Плита раскалилась до малиновой прозрачности, а парень все подкладывал и подкладывал. Нефедыч морщась от жары, то и дело мешал в кастрюле суп, чтобы не пригорел, но молчал. Наконец не выдержал:
– Ты что, Алеха, аль меня поджарить на закуску захотел?
Алексей улыбнулся. Улыбка получилась грустной.
– Я бы, Кирилл Нефедович, сам себя спалил на огне.
Алексей сказал это с отчаянием, искренне. Нефедыч облизал деревянную ложку, которой мешал суп, вытер ладонью бороду и выругался:
– Я те, ядрена корень, все космы повыдеру!
Это, видно, было продолжением какого-то большого разговора, начавшегося до моего прихода, и мне стало неловко оттого, что помешал людям объясниться до конца; я хотел уйти на время в дом, но Нефедыч, поняв, видно, мое намерение, сообщил, что ужин готов. Потом, зажигая «летучую мышь» и приспосабливая ее на столе, чтобы лучше освещался сбитый из досок обеденный стол, он снова заговорил с племянником:
– Обтерпится, Алеха. У меня здесь такие харчи, что всякая душевная хворь сгинет. Вот смотри на меня. Сто лет проживу. А что? Кость у меня крепкая.
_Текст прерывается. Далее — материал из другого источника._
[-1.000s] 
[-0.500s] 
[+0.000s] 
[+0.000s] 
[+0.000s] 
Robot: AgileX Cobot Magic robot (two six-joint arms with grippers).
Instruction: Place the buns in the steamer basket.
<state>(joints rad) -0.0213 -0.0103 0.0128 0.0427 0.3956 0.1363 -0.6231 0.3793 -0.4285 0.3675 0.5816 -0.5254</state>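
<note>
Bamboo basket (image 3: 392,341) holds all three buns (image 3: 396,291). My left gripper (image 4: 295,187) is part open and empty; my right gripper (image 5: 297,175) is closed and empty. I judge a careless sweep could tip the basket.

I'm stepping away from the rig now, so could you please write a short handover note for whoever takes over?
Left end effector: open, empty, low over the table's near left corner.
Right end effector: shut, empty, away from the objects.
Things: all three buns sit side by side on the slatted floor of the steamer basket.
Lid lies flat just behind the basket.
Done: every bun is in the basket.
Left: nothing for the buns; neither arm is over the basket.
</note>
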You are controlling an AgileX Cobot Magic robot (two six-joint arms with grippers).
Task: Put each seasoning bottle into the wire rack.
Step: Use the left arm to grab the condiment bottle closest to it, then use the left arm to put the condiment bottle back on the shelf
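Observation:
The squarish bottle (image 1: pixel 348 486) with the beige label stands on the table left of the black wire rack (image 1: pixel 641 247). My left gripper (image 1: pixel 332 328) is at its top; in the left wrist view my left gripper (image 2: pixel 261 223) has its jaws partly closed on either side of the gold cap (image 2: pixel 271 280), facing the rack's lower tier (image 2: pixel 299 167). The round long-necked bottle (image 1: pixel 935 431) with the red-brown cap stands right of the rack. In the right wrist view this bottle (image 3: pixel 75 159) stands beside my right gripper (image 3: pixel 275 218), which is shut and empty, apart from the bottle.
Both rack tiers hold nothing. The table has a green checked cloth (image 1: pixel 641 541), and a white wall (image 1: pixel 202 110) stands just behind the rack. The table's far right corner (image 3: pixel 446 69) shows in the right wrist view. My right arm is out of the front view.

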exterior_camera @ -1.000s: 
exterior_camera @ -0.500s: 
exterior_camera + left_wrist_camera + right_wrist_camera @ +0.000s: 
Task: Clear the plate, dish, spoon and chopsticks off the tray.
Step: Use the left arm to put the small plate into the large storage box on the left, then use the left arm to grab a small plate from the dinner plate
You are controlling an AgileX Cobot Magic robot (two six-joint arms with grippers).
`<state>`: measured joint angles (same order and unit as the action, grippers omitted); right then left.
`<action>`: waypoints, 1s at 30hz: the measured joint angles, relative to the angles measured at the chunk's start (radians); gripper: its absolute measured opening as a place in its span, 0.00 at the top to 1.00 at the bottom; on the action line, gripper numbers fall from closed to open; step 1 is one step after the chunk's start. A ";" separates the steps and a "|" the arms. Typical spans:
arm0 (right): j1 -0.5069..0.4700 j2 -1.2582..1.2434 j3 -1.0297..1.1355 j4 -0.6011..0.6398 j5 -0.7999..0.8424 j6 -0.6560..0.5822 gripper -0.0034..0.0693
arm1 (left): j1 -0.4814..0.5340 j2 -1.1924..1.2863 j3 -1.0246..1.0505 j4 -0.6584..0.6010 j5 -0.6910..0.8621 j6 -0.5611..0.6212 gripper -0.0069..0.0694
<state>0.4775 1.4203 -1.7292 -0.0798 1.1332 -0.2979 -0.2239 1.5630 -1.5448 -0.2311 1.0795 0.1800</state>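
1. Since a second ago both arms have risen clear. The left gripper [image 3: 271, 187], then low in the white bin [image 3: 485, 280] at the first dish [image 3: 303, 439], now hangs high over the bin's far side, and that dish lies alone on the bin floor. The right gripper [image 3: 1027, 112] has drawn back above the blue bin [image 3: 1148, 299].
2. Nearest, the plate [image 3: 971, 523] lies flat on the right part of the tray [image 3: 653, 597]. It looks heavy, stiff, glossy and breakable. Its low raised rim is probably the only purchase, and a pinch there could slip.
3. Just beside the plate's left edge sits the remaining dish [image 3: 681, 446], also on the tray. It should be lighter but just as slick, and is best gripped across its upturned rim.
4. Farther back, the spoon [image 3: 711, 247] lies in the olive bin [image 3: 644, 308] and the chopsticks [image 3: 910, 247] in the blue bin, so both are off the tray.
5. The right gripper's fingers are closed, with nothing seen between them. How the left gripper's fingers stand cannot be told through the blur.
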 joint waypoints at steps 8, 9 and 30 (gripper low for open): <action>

Старик приосанился, одернул гимнастерку, перетянутую солдатским ремнем, выпятил живот. В этот момент он, видно, считал себя стройным и молодым.
Мы сели за стол. Нефедыч, налив суп и положив в тарелку кеклика, поставил ее перед Алексеем.
– Тут у меня благодать, лучше всякого курорта.
– Куда, деда, столько. Не хочу я.
– Ешь.
Мы со Скворцовым не возражали против любой порции, и Нефедыч налил нам тоже полные чашки. Лицо Алексея посерьезнело, оно и без того длинное, будто вытянулось еще; он, прежде чем взять ложку, помолился и выжидающе посмотрел на Павла. А тот, вроде и не заметил ничего, молча принялся за суп. В глазах Алексея появилось недоумение, обида. Он хотел что-то сказать, но дед нахмурился.
– Ешь, ешь, Алеха!
Суп пришелся по вкусу всем, даже Алехе, только что желавшему сгореть в огне. Лицо его раскраснелось и подобрело. Нефедыч достал еще по кеклику.